- [TASK STATEMENT] Skip the pictures and repeat each line of the data exactly.

- [SOURCE MATERIAL]

--- START ---

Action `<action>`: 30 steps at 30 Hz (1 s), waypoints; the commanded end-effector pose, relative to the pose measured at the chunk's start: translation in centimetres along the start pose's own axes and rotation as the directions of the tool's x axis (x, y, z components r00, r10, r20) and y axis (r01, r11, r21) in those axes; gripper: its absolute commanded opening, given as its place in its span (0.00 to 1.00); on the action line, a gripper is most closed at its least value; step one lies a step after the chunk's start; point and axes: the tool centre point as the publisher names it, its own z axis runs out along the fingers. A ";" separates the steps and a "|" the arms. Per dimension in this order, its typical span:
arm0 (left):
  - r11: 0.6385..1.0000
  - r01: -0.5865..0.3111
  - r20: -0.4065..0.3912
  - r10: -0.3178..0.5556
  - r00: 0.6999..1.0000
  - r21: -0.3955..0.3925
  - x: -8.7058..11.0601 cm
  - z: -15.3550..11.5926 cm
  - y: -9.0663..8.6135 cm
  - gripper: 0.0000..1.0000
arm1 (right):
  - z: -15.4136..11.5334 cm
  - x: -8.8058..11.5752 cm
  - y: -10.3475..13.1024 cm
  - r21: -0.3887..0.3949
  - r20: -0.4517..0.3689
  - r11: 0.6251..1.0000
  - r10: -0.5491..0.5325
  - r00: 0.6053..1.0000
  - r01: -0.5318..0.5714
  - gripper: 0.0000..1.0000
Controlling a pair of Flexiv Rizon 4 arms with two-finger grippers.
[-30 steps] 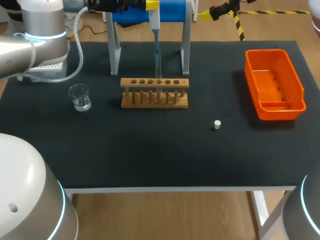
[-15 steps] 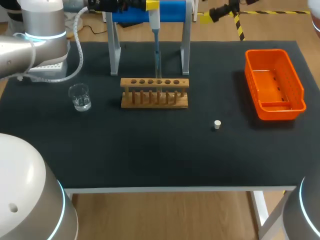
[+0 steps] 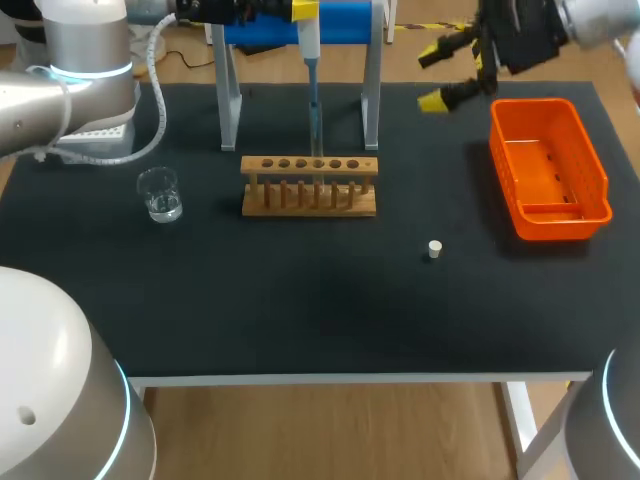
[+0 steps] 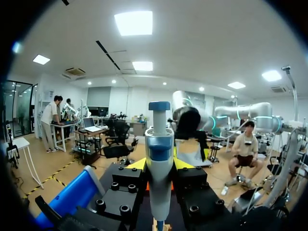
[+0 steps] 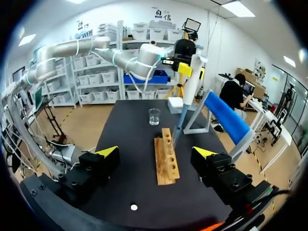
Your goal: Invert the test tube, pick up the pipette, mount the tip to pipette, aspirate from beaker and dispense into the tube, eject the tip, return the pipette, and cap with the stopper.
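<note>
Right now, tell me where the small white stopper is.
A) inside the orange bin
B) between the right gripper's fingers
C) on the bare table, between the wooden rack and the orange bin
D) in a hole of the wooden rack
C: the stopper lies alone on the black table, between the wooden rack and the orange bin; the right gripper is open and holds nothing.
</note>
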 end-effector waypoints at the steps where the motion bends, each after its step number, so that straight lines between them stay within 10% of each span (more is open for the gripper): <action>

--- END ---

- [SOLUTION TO THIS TASK]
Action `<action>`: 30 steps at 30 Hz (1 s), waypoints; the commanded end-effector pose, relative to the pose measured at the chunk's start: translation in centimetres along the start pose's own axes and rotation as the directions of the tool's x axis (x, y, z components r00, r10, r20) and y axis (r01, r11, r21) in those axes; gripper: its absolute commanded opening, given as its place in its span (0.00 to 1.00); on the action line, a gripper is most closed at its least value; step one lies a step after the chunk's start; point and axes: the tool centre point as the publisher names it, its own z axis runs out along the fingers. A ";" separates the steps and a "|" the arms. Per dimension in this order, its typical span:
arm0 (left):
  - r11: 0.6385..1.0000
  - r01: -0.5865..0.3111
  - r20: -0.4065..0.3912
  - r10: -0.3178..0.5556
  - r00: 0.6999..1.0000
  - r21: -0.3955..0.3925
  - x: -8.7058..11.0601 cm
  - z: -15.3550..11.5926 cm
  - y: -9.0663..8.6135 cm
  - gripper: 0.0000..1.0000
arm1 (right):
  - z: -15.4136..11.5334 cm
  - x: -8.8058..11.5752 cm
  - y: -10.3475..13.1024 cm
  - r21: -0.3887..0.3949
  - r20: -0.4517..0.3689
  - r11: 0.6251..1.0000
  - r10: -0.5491..0.5325
  - r00: 0.6053..1.0000
  - r01: -0.5318..0.5714
  - gripper: 0.0000..1.0000
Controlling a pair of Flexiv Rizon 4 arms with two-finger grippers.
[-30 steps] 
[-15 steps] 
[+0 steps] 
[+0 steps] 
[+0 steps] 
Your goal: Invert the test tube, pick up the pipette, mount the tip to pipette, aspirate from beaker and dispense into the tube, eject the tip, return the pipette, and cap with the stopper.
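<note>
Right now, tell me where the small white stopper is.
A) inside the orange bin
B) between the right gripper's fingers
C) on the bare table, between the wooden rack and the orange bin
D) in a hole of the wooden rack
C: the stopper lies alone on the black table, between the wooden rack and the orange bin; the right gripper is open and holds nothing.
</note>
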 end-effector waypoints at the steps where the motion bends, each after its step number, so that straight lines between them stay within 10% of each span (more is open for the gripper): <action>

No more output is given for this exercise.